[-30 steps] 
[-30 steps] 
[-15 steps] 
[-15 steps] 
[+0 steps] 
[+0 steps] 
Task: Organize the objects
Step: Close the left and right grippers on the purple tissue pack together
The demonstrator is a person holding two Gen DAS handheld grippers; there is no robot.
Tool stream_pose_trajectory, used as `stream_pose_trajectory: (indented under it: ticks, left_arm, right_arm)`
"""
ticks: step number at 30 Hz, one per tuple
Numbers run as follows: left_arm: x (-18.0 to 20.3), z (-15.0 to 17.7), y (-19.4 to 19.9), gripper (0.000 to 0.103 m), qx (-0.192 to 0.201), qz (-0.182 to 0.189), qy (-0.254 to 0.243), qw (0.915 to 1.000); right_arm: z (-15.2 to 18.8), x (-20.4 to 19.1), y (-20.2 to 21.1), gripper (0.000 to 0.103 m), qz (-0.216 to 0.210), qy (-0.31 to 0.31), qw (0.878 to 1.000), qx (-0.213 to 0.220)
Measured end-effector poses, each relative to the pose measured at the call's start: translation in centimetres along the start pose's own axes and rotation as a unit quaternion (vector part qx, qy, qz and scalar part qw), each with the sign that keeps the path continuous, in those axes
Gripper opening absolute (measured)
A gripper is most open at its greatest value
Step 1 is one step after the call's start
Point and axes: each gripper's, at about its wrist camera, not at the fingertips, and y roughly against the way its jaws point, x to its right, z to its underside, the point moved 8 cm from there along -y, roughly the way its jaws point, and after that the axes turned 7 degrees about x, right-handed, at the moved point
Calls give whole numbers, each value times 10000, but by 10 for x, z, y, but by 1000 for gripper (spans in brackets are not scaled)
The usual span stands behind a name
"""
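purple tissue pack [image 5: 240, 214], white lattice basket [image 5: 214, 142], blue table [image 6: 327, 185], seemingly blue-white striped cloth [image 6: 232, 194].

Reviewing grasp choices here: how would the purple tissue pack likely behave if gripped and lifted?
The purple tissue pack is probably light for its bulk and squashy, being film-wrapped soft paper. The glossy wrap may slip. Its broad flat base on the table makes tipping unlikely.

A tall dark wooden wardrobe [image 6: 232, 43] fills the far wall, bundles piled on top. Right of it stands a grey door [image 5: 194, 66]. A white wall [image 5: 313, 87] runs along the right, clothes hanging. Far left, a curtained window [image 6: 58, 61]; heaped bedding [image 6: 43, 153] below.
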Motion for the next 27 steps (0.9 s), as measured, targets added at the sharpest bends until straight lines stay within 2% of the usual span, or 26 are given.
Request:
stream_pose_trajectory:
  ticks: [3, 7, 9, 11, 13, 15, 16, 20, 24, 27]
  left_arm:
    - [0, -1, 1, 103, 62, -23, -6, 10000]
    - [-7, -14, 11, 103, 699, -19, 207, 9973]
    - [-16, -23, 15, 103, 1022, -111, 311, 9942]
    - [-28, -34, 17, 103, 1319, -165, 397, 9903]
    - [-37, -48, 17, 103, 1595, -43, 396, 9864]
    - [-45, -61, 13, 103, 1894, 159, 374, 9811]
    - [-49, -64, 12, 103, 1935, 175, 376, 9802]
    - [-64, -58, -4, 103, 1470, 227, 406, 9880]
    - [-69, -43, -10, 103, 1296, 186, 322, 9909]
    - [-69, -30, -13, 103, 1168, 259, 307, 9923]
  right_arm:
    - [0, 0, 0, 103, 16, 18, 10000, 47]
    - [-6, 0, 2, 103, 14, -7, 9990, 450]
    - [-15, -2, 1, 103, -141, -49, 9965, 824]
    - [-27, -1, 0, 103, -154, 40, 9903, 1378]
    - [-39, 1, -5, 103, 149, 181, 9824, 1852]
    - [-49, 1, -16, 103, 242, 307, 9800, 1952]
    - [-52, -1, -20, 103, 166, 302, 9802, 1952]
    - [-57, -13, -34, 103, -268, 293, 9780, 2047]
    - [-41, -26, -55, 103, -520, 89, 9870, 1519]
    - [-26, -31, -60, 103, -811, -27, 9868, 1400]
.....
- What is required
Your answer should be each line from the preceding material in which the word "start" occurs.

- Your solution
Measured end-effector poses, each relative to the pose measured at the call's start: translation in centimetres along the start pose's own axes and rotation as a unit quaternion (vector part qx, qy, qz and scalar part qw), each with the sign that keeps the path continuous, in those axes
Step 1 is one step after the call's start

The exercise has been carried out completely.